* Task to carry out
Without changing anything, set down every line shown below.

* Exercise data
_ _ _

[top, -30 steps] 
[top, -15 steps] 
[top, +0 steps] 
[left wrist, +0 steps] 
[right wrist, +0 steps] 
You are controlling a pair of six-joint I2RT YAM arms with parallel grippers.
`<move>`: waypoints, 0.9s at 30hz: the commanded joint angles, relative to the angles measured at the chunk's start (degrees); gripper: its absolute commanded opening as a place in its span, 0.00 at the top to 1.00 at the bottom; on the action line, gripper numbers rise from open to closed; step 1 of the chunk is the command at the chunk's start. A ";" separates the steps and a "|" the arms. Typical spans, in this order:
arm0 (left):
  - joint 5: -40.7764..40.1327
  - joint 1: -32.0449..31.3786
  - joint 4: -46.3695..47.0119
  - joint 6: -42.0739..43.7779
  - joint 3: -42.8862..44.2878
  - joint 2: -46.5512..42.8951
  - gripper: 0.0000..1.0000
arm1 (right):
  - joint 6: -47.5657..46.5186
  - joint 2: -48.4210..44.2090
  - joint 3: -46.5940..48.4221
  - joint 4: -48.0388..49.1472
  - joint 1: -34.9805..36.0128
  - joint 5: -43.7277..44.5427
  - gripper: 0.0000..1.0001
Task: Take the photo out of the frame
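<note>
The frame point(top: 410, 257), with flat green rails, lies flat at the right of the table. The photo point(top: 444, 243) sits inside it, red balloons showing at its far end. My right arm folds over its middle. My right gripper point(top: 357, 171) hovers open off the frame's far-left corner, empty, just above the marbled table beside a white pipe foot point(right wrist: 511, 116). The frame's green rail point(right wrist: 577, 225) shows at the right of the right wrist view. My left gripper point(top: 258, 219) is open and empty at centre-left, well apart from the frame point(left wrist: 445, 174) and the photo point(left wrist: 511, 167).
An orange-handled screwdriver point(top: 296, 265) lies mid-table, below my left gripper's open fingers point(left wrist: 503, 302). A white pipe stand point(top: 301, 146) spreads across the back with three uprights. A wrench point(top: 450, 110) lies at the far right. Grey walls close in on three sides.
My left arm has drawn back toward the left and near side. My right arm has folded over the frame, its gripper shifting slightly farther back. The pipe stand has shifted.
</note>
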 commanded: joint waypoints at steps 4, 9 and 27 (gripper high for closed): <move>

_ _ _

* Result below
[top, -30 steps] 
[top, -15 steps] 
[top, +0 steps] 
[left wrist, +0 steps] 
[right wrist, +0 steps] 
You are controlling a pair of six-joint I2RT YAM arms with parallel grippers.
`<move>`: waypoints, 0.9s at 30hz: the commanded joint angles, relative to the angles measured at the chunk's start (degrees); gripper: its absolute commanded opening as a place in its span, 0.00 at the top to 1.00 at the bottom; on the action line, gripper numbers rise from open to closed; step 1 of the chunk is the command at the chunk's start. A ";" separates the steps and a "|" the arms. Typical spans, in this order:
arm0 (left):
  - joint 5: -40.7764..40.1327
  - joint 1: -32.0449..31.3786
  - joint 4: -46.3695..47.0119
  - joint 6: -42.0739..43.7779
  - joint 3: -42.8862..44.2878
  - joint 2: -46.5512..42.8951
  - gripper: 0.0000..1.0000
arm1 (right):
  - joint 6: -47.5657..46.5186
  - joint 2: -48.4210..44.2090
  - joint 3: -46.5940..48.4221
  - joint 4: -48.0388..49.1472
  - joint 1: -34.9805..36.0128
  - joint 5: -43.7277..44.5427
  - gripper: 0.0000..1.0001
Task: Take the photo out of the frame
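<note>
The frame point(top: 410, 257), with flat green rails, lies flat at the right of the table. The photo point(top: 444, 243) sits inside it, red balloons showing at its far end. My right arm folds over its middle. My right gripper point(top: 357, 171) hovers open off the frame's far-left corner, empty, just above the marbled table beside a white pipe foot point(right wrist: 511, 116). The frame's green rail point(right wrist: 577, 225) shows at the right of the right wrist view. My left gripper point(top: 258, 219) is open and empty at centre-left, well apart from the frame point(left wrist: 445, 174) and the photo point(left wrist: 511, 167).
An orange-handled screwdriver point(top: 296, 265) lies mid-table, below my left gripper's open fingers point(left wrist: 503, 302). A white pipe stand point(top: 301, 146) spreads across the back with three uprights. A wrench point(top: 450, 110) lies at the far right. Grey walls close in on three sides.
My left arm has drawn back toward the left and near side. My right arm has folded over the frame, its gripper shifting slightly farther back. The pipe stand has shifted.
</note>
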 commanded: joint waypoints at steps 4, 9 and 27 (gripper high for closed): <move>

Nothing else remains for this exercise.